_REQUIREMENT_
Gather the lines from the material that contain "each".

•••

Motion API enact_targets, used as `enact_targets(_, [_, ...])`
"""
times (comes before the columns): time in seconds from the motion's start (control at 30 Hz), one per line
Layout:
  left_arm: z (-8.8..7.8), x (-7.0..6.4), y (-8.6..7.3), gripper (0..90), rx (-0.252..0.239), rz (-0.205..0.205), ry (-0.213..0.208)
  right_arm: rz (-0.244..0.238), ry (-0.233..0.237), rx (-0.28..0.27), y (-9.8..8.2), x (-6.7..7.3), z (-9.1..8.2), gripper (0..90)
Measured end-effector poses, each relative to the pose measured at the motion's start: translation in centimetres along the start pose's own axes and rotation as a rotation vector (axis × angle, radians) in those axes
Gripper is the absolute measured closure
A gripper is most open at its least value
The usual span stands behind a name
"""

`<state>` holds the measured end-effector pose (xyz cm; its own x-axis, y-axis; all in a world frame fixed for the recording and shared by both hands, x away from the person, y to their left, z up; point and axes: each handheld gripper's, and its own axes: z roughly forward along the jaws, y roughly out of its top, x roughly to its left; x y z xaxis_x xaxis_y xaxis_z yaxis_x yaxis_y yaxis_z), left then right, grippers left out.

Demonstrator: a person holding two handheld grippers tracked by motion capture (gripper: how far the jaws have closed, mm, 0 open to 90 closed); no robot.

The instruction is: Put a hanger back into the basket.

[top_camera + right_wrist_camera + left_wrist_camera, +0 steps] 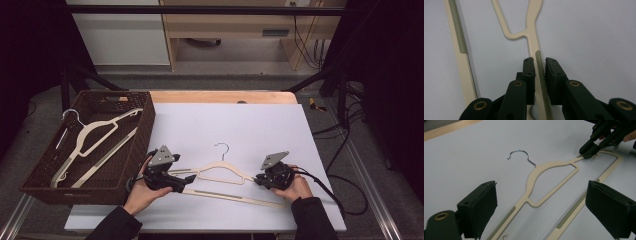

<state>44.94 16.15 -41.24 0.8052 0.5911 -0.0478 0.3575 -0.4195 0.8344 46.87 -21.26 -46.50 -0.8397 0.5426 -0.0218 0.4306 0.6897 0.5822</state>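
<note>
two grippers flank one cream hanger point(225, 175) lying flat on the white worktop point(260, 125), its long axis running left to right. the right gripper point(539, 65) is clamped on the hanger's right shoulder; the left gripper point(541, 202) hovers with jaws apart by the left end.

A dark woven basket point(134, 145) sits at the left of the high view, hanging off the left edge of the white tabletop point(260, 125). Inside it lies a cream hanger point(92, 137) (its metal hook points toward the upper left). Beyond the top edge, a strip of bare wood point(220, 96) shows, and black cables point(345, 150) trail down the right side.
</note>
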Motion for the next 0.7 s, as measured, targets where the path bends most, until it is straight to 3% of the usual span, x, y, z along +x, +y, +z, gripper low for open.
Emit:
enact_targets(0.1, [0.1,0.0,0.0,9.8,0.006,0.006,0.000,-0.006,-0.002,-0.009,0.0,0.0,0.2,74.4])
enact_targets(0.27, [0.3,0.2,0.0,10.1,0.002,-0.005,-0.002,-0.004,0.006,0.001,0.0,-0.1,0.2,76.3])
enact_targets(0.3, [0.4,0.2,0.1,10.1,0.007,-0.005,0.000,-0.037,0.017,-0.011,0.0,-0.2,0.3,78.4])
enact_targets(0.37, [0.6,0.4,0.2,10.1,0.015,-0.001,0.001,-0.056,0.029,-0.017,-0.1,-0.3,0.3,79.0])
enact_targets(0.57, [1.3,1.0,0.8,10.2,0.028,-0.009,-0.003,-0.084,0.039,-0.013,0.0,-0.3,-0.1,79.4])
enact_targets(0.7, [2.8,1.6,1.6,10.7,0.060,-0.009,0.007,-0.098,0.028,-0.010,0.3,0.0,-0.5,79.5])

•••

_ANSWER BOX_
Measured end-effector poses, each relative to the pose measured at the motion's start: translation in centimetres along the start pose's own axes and rotation as a rotation vector (axis × angle, radians) in those axes
`<state>` holds the measured end-effector pose (xyz cm; its own x-axis, y-axis; all in a world frame fixed for the recording and shared by both hands, x away from the person, y to their left, z up; point and axes: each handheld gripper's, and its own axes: z roughly forward along the jaws, y roughly out of its top, x roughly to its left; x y z xaxis_x xaxis_y xaxis_z yaxis_x yaxis_y yaxis_z), left then right, grippers left out.

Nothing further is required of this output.